◆ WHAT THE EXERCISE ASKS ◆
Pick out every line in the data below that holds "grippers".

◆ DATA BELOW ◆
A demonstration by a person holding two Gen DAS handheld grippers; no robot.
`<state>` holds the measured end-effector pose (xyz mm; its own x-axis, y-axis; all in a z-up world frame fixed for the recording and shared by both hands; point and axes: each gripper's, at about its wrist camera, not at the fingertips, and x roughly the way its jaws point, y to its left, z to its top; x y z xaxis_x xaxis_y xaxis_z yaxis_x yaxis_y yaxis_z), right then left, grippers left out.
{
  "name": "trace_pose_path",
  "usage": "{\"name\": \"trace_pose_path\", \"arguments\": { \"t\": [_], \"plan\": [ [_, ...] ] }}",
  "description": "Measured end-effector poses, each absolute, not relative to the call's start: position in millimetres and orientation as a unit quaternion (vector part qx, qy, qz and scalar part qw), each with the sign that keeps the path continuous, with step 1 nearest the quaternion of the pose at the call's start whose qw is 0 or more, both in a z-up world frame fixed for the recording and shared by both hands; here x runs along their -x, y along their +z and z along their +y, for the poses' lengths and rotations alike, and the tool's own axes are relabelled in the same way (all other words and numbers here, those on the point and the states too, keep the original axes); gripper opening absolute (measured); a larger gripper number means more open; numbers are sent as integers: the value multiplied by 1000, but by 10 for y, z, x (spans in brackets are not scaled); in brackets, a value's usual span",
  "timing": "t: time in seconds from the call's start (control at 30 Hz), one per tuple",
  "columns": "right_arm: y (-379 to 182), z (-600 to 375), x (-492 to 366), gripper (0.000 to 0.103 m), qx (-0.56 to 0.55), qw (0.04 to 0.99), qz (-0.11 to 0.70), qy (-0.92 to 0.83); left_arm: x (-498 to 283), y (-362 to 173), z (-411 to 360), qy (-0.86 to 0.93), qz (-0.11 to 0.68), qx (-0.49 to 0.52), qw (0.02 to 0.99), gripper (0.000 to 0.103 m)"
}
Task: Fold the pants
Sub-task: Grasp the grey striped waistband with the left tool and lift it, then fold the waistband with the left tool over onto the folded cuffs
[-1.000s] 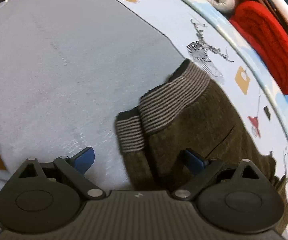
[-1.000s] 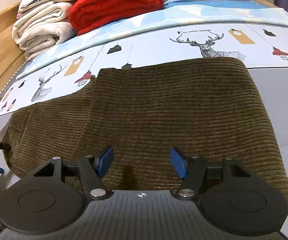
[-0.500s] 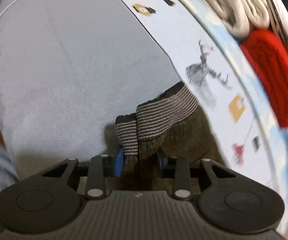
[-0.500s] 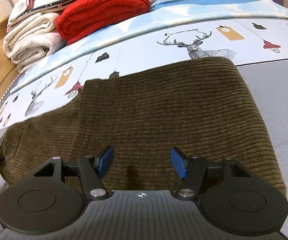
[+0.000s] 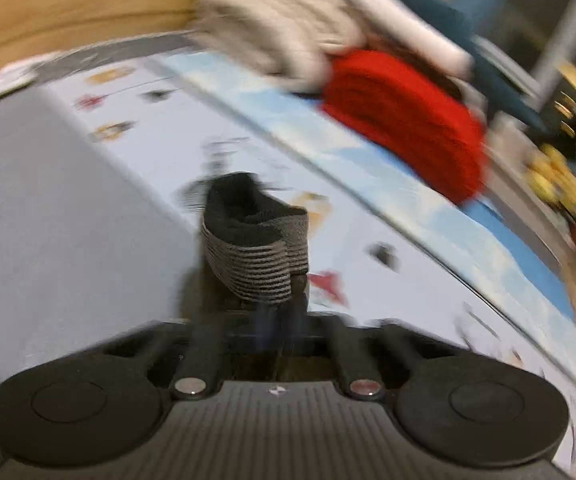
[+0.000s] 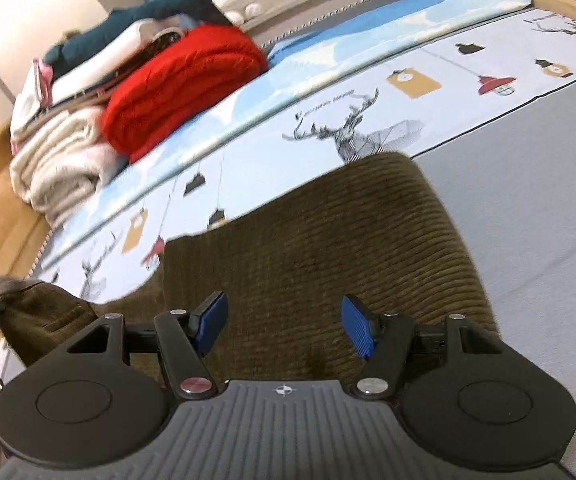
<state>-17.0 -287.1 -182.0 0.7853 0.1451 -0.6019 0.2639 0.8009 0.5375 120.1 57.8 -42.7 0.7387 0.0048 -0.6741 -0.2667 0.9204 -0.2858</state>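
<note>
Pants (image 6: 328, 264) in olive corduroy are lying spread on the bed (image 6: 548, 208), partly over the grey sheet and partly over the printed cover with its deer and lanterns; I am holding their leg end in my left tool (image 5: 278, 312), whose blue pads are pressed together on the fabric just below the striped cuffs (image 5: 256, 264), so both cuffs are sticking up past the fingertips with the bed well below them; gripping there is letting me carry both legs at once, which I judge is what a fold toward the waist calls for. From the right wrist view that lifted end (image 6: 44, 312) is showing at the far left, bunched and raised off the bed, while the broad body of the pants is staying flat. My right tool (image 6: 284, 326) is hovering above that flat part with its pads spread and nothing between them; I am keeping it there, I think, to pin or take the cloth as the legs come over. Folded blankets, a red one (image 6: 184, 84) and a cream one (image 6: 60, 160), are stacked at the far edge, clear of the work.
</note>
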Motion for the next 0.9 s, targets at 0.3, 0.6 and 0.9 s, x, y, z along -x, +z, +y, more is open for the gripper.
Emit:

◆ PROBLEM SOLUTION ◆
A demonstration by a person holding two Gen DAS handheld grippers; no robot.
`<state>` holds the measured end-effector pose (xyz mm; its own x-axis, y-axis; all in a z-up world frame fixed for the recording and shared by both hands; point and axes: each gripper's, at about its wrist camera, not at the fingertips, and x roughly the way its jaws point, y to its left, z to its top; x y z xaxis_x xaxis_y xaxis_z yaxis_x yaxis_y yaxis_z), right then left, grippers left out.

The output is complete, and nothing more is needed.